Le MASI vient d’enchaîner une troisième semaine consécutive de baisse, sans pour autant décrocher. Depuis le 24 août, l’indice a abandonné un peu plus de 2% et termine vendredi à 18.615,24 points, soit une contre-performance annuelle limitée à 1,23%.
Cette consolidation intervient alors que plusieurs soutiens restent en place : les résultats semestriels arrivent, les anticipations bénéficiaires restent favorables, les volumes se redressent et les valorisations ont retrouvé des niveaux moins tendus. Le décor extérieur s’est en revanche durci en quelques jours. Le Brent évolue désormais autour de 107 dollars, la Réserve fédérale américaine pourrait relever ses taux mercredi et Bank Al-Maghrib tiendra son Conseil une semaine plus tard, le 22 septembre.
Les arguments du marché vont être confrontés à une séquence plutôt exigeante.
1/ TROIS SEMAINES DE BAISSE, UN PEU PLUS DE 2% PERDUS
Le MASI a reculé de 0,94% entre le 7 et le 11 septembre, après -0,73% la semaine précédente et un léger repli lors de la dernière semaine d’août. L’indice termine à 18.615,24 points, tandis que le MASI 20 abandonne 1,66% sur cinq séances.
L’enchaînement de trois semaines négatives mérite d’être relevé, mais son amplitude reste modérée. Le mouvement ressemble davantage à une consolidation du rebond d’août qu’à une accélération de la pression vendeuse.
Les écarts à l’intérieur de la cote le montrent également. Le MASI Mid & Small Cap a progressé de 0,22% la semaine dernière, alors que plusieurs secteurs ont nettement surperformé l’indice général. Les sociétés de placement immobilier ont gagné 7,62% et la pharmacie 6,88%, tandis que le bâtiment et les matériaux de construction ont perdu 3,21%.
Sur le plan technique, le MASI reste au-dessus de ses principaux appuis de court terme. La zone des 18.300-18.400 points constitue un premier support, avant 18.200-18.100 points. À la hausse, 19.000 points reste le premier niveau à reconquérir avant la zone des 19.400-19.500 points.

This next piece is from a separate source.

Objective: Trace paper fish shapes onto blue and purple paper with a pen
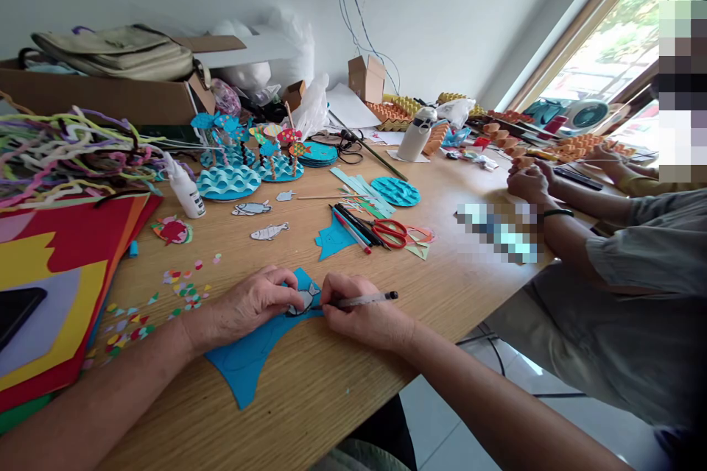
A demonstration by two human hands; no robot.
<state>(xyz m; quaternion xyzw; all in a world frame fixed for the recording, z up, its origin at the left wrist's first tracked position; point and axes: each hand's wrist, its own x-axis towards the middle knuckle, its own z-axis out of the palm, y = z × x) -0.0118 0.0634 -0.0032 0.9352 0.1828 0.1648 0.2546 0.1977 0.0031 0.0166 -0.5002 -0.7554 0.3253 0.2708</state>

La tendance de fond engagée depuis 2023 n’est pas remise en cause dans la lecture d’African Financial Investment. Le cabinet souligne notamment que l’indice évolue toujours au-dessus de sa moyenne mobile à 100 semaines et que les indicateurs techniques, longtemps en situation de surachat, sont revenus vers des niveaux plus neutres.
2/ LES SEMESTRIELS COMMENCENT À DONNER DES ARGUMENTS
Le premier soutien reste celui des entreprises. Les revenus des sociétés cotées ont progressé de près de 11% au premier semestre, contre environ 7% un an plus tôt et 4% au premier semestre 2024.
Les comptes semestriels commencent maintenant à montrer ce que cette croissance produit réellement en matière de marges, de bénéfices et de bilan.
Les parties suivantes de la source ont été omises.